Reserve Bank of Australia Less Inclined to Cut Interest Rates

September 3, 2013

After each of the seven prior seven policy meetings of the RBA Board, a statement of explanation included forward guidance that interest rates could be cut further: “The Board also judged that the inflation outlook, as currently assessed, may provide some scope for further easing, should that be required to support demand.”  In a rhetorical tweak away from ever-looser policy, such language was deleted from today’s statement.  The RBA Official Cash Rate, which had been cut in May and August by 25 basis points each, was left today at 2.5%.  Previously, two cuts totaling 50 bps in 2011 and four reductions summing to 125 bps in 2012 had been made.  The latest statement calls the current policy “appropriate” and makes some additional assertions of note.

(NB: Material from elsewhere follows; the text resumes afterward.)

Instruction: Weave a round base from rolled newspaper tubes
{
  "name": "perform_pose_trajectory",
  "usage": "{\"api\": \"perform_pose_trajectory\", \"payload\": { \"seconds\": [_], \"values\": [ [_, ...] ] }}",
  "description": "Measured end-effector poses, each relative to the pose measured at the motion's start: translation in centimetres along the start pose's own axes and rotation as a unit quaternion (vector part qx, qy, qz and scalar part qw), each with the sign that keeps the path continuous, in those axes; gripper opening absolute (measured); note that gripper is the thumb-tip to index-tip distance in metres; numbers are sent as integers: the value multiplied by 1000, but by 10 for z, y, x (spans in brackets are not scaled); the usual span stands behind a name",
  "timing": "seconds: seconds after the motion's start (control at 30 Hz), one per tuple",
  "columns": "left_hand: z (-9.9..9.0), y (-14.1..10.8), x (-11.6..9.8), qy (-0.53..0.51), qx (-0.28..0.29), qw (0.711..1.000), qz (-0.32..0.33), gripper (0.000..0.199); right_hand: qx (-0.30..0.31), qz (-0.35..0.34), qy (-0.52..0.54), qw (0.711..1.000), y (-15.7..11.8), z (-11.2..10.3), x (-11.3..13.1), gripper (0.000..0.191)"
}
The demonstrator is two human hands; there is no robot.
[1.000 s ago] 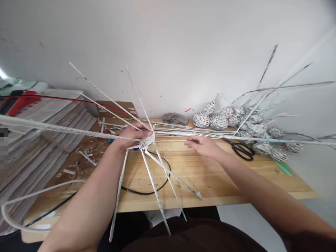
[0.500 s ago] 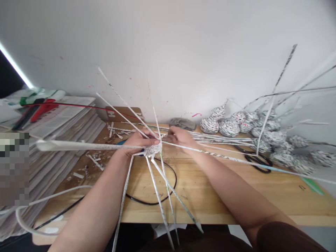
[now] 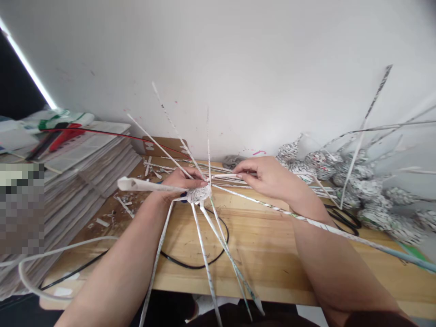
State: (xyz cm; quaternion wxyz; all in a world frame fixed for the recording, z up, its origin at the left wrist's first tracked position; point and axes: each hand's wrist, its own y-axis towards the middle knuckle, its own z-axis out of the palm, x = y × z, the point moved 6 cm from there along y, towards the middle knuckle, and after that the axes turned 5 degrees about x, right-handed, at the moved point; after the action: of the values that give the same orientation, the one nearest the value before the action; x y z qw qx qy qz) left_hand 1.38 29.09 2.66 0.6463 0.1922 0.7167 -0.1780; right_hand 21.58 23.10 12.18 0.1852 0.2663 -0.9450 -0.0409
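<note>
My left hand [image 3: 185, 179] is closed on a small woven paper base [image 3: 199, 194], its thumb lying along the upper edge. Rolled paper tubes fan out from this base: some rise toward the wall, several hang past the table's front edge, and a long paper tube [image 3: 259, 201] runs right across my right forearm. To the right of the base, my right hand [image 3: 265, 175] pinches a white paper strip [image 3: 223, 175] between thumb and fingers. That strip stretches from the base to my fingertips. The palm side of my left hand is hidden.
Woven paper balls [image 3: 368, 181] are heaped at the right by the wall, with scissors [image 3: 342, 218] before them. A tall newspaper stack [image 3: 102, 163] stands left, near paper scraps [image 3: 126, 206]. A black cable [image 3: 190, 267] loops on the wooden table [image 3: 272, 259].
My right hand has moved right, away from the base, drawing the paper strip out with it. The left hand keeps its hold on the base. The view has shifted slightly.
</note>
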Motion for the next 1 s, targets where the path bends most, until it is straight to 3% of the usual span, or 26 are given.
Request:
{"api": "perform_pose_trajectory", "payload": {
  "seconds": [0.63, 1.0],
  "values": [
    [0, 2, 0, 28, 43, 998, 36, 25, -7, -20, -107, 994, -2, 3, 22, 25],
    [3, 1, -7, 50, 38, 997, 53, 29, -6, -28, -121, 992, 0, 13, 29, 20]
  ]
}}
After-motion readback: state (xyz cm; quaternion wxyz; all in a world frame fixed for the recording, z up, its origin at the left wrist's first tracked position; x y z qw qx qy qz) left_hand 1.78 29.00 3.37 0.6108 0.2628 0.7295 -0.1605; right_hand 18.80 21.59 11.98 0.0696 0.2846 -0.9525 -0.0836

  • It is possible that the exchange rate will depreciate further over time, which would help to foster a rebalancing of growth in the economy.
  • Inflation has been consistent with the medium-term target. With growth in labour costs moderating, this is expected to remain the case over the next one to two years.
  • The economy has been growing a bit below trend over the past year and should continue doing so in the near term.  Mining investment will slow.
  • The easing in monetary policy since late 2011 has supported interest-sensitive spending and asset values, and further effects can be expected over time.

October’s Board meeting is scheduled for the 1st.